Work item:
Would you copy every line of the listing below that includes the word "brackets"?

The records:
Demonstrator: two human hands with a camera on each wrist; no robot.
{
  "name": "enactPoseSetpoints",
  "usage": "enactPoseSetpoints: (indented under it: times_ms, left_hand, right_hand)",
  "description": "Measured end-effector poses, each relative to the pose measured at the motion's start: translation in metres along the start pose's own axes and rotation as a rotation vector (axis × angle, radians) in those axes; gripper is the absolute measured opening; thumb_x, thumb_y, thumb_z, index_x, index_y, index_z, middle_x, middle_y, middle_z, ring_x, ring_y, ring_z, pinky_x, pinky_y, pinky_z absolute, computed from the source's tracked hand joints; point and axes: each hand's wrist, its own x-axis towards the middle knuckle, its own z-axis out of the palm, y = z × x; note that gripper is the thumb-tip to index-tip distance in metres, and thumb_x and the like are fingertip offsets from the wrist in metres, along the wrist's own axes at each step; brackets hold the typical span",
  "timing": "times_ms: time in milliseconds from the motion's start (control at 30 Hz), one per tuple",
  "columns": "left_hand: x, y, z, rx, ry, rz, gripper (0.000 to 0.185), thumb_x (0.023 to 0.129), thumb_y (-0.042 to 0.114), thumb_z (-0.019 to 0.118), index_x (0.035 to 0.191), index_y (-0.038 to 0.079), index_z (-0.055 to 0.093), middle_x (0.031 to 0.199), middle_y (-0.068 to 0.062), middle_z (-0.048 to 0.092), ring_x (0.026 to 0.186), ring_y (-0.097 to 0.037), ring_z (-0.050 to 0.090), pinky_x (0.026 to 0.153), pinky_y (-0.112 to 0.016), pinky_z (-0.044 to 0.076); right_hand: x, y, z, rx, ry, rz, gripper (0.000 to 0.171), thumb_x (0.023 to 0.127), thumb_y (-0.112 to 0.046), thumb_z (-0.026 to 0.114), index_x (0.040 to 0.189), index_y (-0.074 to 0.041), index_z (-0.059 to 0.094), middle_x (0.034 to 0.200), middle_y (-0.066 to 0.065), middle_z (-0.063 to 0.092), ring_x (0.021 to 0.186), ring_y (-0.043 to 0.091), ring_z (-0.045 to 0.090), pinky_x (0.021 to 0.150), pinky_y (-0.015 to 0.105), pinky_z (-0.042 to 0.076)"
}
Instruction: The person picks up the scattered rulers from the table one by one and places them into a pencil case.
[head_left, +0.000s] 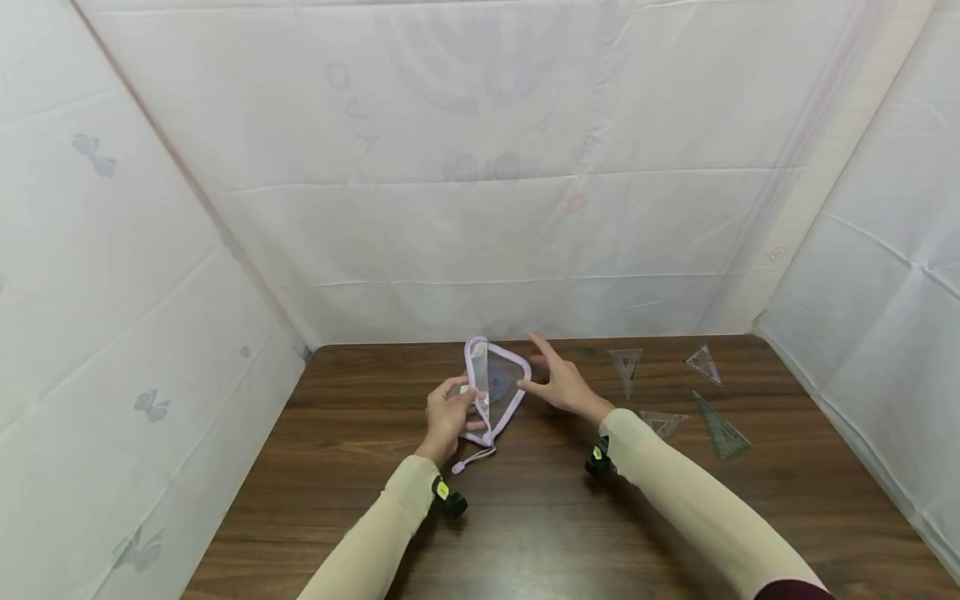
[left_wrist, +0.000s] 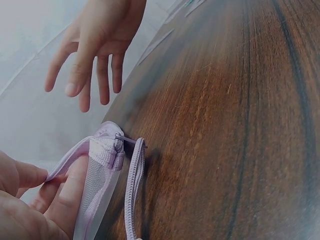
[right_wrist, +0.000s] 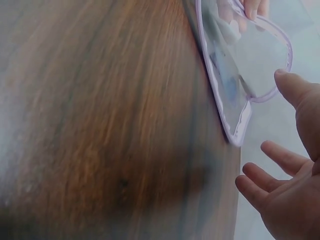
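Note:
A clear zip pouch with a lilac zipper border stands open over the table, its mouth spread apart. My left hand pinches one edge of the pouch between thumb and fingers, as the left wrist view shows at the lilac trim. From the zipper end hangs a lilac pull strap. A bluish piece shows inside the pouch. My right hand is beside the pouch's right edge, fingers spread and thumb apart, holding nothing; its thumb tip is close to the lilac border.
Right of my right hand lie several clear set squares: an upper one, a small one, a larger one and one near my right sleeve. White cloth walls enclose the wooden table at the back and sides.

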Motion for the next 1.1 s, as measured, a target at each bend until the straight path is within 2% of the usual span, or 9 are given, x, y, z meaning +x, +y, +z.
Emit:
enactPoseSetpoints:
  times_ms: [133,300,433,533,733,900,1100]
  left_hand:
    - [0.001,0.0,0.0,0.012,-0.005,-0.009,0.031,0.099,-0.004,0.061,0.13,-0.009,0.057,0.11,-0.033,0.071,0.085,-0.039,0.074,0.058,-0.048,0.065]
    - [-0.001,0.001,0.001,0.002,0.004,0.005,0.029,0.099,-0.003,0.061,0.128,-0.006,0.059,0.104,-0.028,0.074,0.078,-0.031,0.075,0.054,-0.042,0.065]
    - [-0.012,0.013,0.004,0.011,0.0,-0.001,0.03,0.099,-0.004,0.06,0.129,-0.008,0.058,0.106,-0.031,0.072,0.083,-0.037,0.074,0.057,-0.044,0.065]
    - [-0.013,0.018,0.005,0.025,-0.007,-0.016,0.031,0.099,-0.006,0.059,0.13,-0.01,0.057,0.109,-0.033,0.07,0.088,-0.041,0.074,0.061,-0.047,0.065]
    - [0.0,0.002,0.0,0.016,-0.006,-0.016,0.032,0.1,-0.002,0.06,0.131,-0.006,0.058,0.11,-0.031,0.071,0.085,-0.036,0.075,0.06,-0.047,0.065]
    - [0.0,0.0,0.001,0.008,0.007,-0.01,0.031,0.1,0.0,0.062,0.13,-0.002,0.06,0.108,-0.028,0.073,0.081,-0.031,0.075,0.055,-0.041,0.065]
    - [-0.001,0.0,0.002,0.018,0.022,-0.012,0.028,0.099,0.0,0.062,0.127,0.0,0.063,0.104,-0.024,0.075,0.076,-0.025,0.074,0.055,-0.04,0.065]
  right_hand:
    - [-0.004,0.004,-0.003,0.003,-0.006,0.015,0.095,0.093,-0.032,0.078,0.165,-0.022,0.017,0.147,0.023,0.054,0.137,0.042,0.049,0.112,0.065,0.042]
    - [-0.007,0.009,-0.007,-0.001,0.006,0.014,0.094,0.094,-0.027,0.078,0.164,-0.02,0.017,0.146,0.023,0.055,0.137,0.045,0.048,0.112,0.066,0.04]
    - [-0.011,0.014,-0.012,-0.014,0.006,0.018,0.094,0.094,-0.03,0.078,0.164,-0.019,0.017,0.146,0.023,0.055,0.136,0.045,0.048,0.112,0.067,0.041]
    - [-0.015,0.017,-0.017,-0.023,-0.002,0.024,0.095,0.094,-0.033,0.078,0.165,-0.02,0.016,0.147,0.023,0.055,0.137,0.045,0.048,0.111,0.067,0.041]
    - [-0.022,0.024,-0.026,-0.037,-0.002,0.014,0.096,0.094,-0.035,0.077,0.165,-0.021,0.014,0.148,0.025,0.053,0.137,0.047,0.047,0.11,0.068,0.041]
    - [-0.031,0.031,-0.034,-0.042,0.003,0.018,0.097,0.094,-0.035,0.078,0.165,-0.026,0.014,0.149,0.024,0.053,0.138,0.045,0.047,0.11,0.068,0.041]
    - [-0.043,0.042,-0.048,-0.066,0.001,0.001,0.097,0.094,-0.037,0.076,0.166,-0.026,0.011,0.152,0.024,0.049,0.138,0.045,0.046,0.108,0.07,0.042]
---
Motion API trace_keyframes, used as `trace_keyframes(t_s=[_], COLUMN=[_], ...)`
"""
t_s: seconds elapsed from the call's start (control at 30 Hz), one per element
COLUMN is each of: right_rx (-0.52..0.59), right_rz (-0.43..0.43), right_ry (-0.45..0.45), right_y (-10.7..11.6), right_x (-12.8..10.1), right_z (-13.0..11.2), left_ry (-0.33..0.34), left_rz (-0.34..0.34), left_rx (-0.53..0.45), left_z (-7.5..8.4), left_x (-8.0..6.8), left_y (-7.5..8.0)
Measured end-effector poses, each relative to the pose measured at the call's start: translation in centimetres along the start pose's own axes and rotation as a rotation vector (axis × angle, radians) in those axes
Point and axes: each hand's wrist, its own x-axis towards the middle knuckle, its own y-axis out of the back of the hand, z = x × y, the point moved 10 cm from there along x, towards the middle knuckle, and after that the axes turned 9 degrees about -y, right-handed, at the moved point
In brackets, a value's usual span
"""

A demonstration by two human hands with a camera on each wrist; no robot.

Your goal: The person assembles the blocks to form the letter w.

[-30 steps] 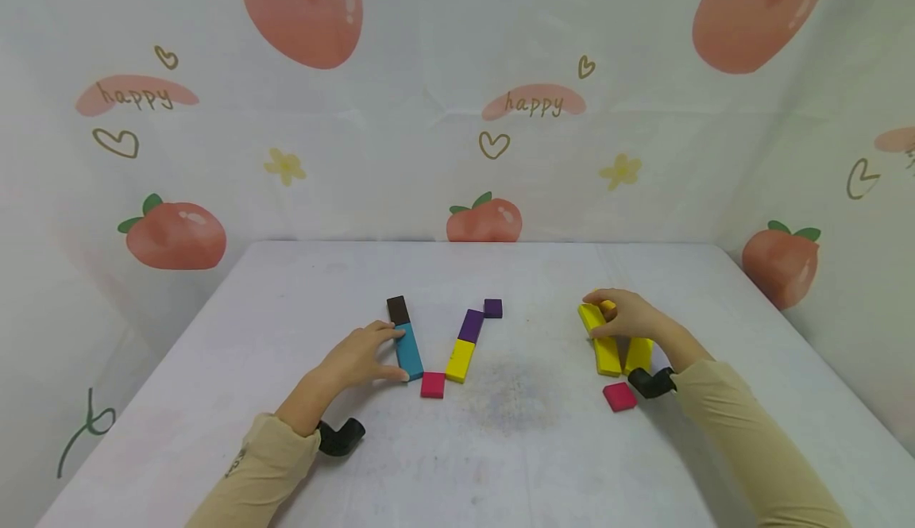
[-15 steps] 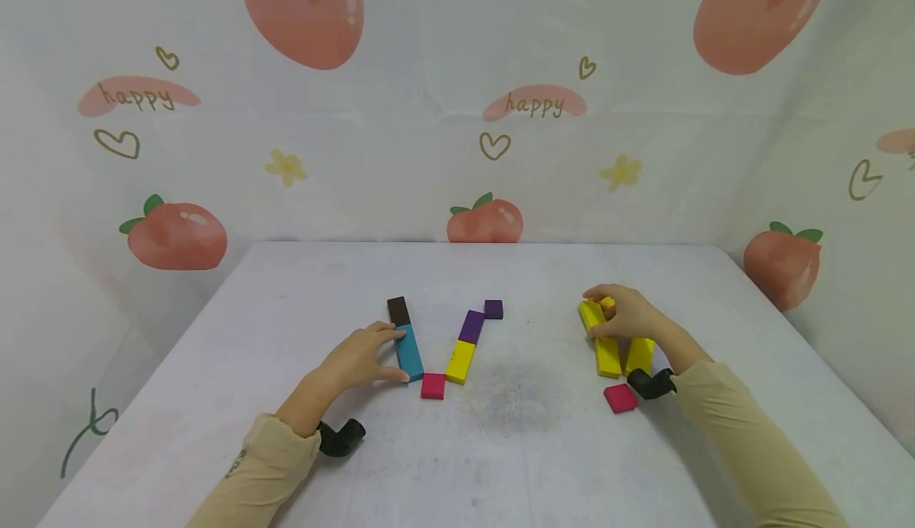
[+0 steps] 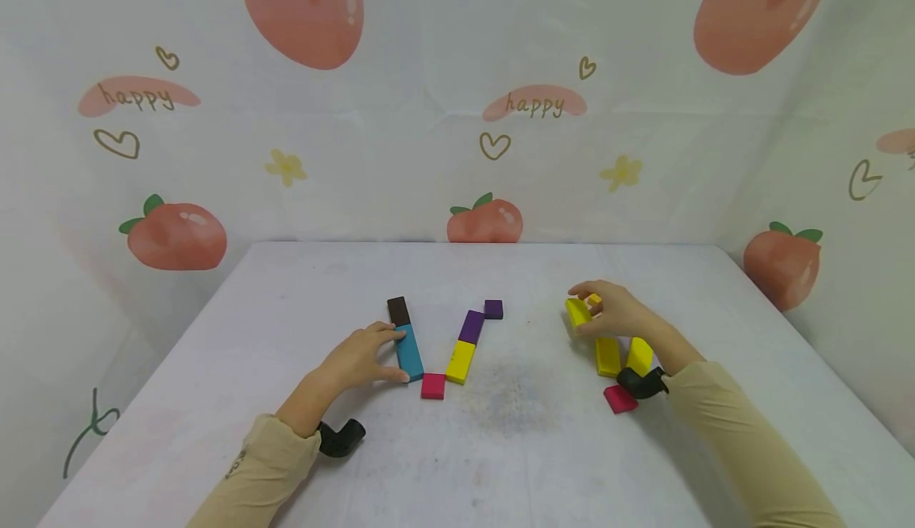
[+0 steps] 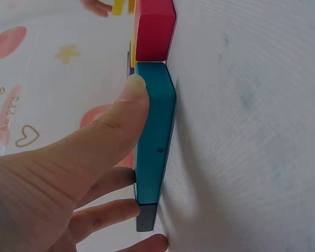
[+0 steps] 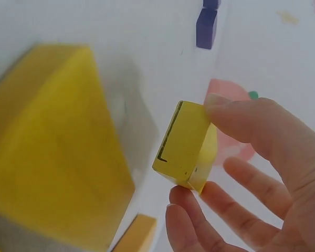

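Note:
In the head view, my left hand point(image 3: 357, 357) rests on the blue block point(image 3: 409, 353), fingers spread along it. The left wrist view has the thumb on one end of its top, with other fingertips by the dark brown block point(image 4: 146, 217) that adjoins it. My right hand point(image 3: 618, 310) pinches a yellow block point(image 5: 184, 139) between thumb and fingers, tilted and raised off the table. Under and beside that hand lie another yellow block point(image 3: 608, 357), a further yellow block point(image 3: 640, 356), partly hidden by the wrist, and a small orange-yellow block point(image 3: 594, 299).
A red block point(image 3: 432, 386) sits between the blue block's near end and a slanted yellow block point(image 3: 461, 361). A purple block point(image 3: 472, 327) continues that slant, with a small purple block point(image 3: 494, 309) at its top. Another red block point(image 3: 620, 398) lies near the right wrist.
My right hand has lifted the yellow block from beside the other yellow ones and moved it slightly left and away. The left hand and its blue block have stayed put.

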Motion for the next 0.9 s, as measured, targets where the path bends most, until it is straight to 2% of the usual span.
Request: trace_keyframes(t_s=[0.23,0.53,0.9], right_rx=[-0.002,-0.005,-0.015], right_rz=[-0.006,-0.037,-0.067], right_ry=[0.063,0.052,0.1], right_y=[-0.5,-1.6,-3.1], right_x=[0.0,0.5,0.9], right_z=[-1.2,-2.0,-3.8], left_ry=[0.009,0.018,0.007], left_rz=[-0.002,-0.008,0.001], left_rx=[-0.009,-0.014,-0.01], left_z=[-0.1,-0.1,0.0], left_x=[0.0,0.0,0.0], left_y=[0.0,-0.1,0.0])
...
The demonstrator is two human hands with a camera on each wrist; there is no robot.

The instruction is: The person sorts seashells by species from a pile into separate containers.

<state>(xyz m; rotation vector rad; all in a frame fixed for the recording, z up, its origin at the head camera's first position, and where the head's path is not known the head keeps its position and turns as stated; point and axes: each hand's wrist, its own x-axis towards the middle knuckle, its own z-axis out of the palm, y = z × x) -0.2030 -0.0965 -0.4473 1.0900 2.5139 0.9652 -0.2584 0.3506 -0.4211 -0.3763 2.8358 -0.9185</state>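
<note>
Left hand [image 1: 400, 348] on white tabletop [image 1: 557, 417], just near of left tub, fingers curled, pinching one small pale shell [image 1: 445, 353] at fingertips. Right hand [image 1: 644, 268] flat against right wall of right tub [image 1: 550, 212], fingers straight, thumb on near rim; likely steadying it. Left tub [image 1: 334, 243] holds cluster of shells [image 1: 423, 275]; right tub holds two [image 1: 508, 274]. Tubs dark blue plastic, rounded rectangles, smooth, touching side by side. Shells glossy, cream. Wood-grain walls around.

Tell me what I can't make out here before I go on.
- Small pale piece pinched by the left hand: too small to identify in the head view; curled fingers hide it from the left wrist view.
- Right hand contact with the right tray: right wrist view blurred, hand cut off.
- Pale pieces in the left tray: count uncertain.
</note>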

The answer:
  "description": "Measured end-effector poses, each relative to the pose measured at the motion's start: translation in metres along the start pose's own axes and rotation as a rotation vector (axis × angle, radians) in those axes; gripper is the absolute measured opening; thumb_x, thumb_y, thumb_z, index_x, index_y, index_z, middle_x, middle_y, middle_z, ring_x, ring_y, ring_z, pinky_x, pinky_y, pinky_z absolute, computed from the source's tracked hand joints; point and axes: each hand's wrist, its own x-axis towards the middle knuckle, its own z-axis out of the palm, y = z × x; note that gripper is the thumb-tip to index-tip distance in metres, and thumb_x and the like are fingertip offsets from the wrist in metres, along the wrist's own axes at each step; brackets hold the typical span",
In brackets, a value's usual span

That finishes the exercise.